The publication arrived at wildly different numbers for the 13-inch model with Touch Bar, finding the laptop ran for 16 hours, 12.75 hours and 3.75 hours in three consecutive tests. Apple's 13-inch MacBook Pro without Touch Bar fared only slightly better, running for 19.5 hours in one test only to die in 4.5 hours in the next. Battery life for the top-of-the-line 15-inch MacBook Pro with Touch Bar vacillated from 18.5 hours to 8 hours.

For its tests, the publication started with a fully charged machine with screen brightness set to 100 nits, then downloaded a series of ten pre-selected web pages over Wi-Fi using Safari. The trial runs until the laptop shuts down. All machines were operating on the latest version of macOS Sierra during a first series of tests, then updated to macOS Sierra 10.2.2 in second set of evaluations, with both evaluations bearing similar results.

Apple declined to comment on Consumer Reports' findings, saying only that customers who have an issue with their new Mac should contact AppleCare.

Following the official test phase, the magazine ran each laptop through the same procedure, but swapped out Safari for Google's Chrome browser. Interestingly, Chrome achieved "consistently high" battery life scores in the two test runs.
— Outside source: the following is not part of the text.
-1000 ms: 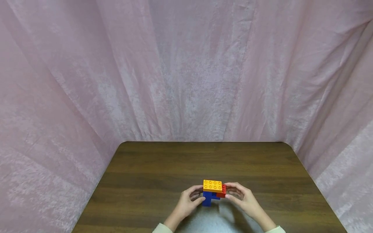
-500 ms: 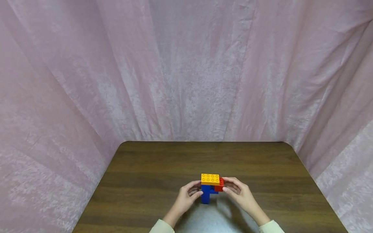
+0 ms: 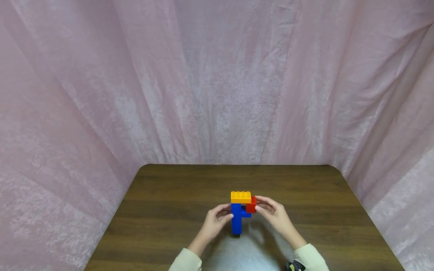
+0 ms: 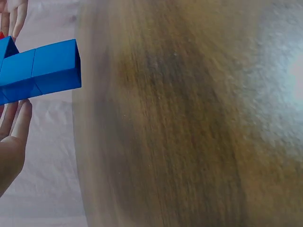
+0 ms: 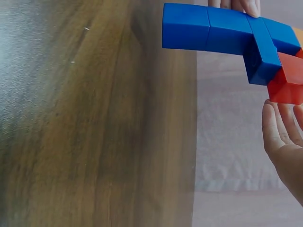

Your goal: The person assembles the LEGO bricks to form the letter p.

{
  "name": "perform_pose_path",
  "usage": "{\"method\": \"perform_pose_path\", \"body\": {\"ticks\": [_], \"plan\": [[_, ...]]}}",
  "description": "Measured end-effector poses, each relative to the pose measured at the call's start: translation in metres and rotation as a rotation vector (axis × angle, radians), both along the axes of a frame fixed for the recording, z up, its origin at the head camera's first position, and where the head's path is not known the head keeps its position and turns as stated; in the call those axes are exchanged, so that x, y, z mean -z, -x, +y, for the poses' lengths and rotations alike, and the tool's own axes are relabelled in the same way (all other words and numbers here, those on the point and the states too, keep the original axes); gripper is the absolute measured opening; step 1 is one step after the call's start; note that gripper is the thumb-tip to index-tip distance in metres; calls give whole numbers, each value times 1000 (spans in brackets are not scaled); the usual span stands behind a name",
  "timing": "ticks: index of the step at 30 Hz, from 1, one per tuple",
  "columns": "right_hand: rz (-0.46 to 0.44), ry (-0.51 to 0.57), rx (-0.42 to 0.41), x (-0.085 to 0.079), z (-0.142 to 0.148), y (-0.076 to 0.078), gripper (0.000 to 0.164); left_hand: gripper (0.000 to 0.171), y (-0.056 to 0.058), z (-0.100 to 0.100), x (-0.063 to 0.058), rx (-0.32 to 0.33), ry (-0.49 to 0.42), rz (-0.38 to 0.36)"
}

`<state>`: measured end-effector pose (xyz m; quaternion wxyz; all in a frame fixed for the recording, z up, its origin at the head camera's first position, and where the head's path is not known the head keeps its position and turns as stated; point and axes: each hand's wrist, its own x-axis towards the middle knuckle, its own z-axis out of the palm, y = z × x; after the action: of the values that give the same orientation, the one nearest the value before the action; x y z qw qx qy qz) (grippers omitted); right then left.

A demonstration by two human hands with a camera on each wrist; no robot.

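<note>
Between my two hands is a toy building-brick structure, held up off the tabletop. Blue bricks [image 3: 236, 222] form its upright column, and a short blue arm [image 3: 246, 215] juts out to the right. A yellow-orange brick [image 3: 241, 197] with studs lies flat across the top. Under that brick's right end sits a red brick [image 3: 251, 207]. My left hand [image 3: 213, 222] pinches the blue column from the left, while my right hand [image 3: 276, 214] pinches the red brick from the right. In the right wrist view, the blue column [image 5: 208, 28] and red brick [image 5: 288, 78] appear from below.
The dark wooden table [image 3: 162, 210] spreads under the hands, with a bright reflection near the front. Pink curtains [image 3: 217, 82] hang behind it and along both sides. A black wrist device [image 3: 295, 266] shows at the right sleeve.
Both hands have raised the brick structure together, moving it upward and slightly left in the head view. More of the blue column shows now. The same grip continues.
</note>
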<state>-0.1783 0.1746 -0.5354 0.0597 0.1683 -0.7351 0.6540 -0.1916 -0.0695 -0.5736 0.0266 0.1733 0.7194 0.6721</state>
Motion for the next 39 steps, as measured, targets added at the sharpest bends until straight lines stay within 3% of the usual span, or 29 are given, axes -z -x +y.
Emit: {"method": "perform_pose_path", "body": {"ticks": [9, 15, 23, 29, 37, 39], "plan": [[-104, -50, 83, -2, -4, 13, 36, 38, 4, 1, -3, -76, 50, -71], [-186, -48, 86, 4, -6, 20, 39, 36, 7, 4, -5, -107, 54, -112], [-172, -29, 95, 14, -7, 28, 37, 38, 9, 10, 1, -127, -14, -202], [-172, -24, 92, 20, -8, 32, 38, 38, 14, 11, 10, -141, -7, -208], [-217, -39, 64, 21, -9, 33, 43, 41, 15, 11, 10, -154, -14, -225], [-223, -42, 61, 22, -10, 34, 43, 40, 12, 11, 2, -154, -16, -226]]}}
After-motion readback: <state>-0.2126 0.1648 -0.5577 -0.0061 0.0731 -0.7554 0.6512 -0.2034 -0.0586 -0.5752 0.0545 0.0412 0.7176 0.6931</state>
The development comes just over a week after Apple removed Mac's time remaining battery life indicator with the release of macOS Sierra 10.2.2. AppleInsider learned the change was made in part to quell concerns of inordinately short operating uptime.

Despite Consumer Reports' assessment, a source familiar with the matter earlier this month said Apple is not seeing widespread problems that would cause excess battery drain. Indeed, AppleInsider's own tests found the battery performance of 15-inch model with Touch Bar, 13-inch model with Touch Bar and 13-inch model without Touch Bar all met Apple's advertised numbers.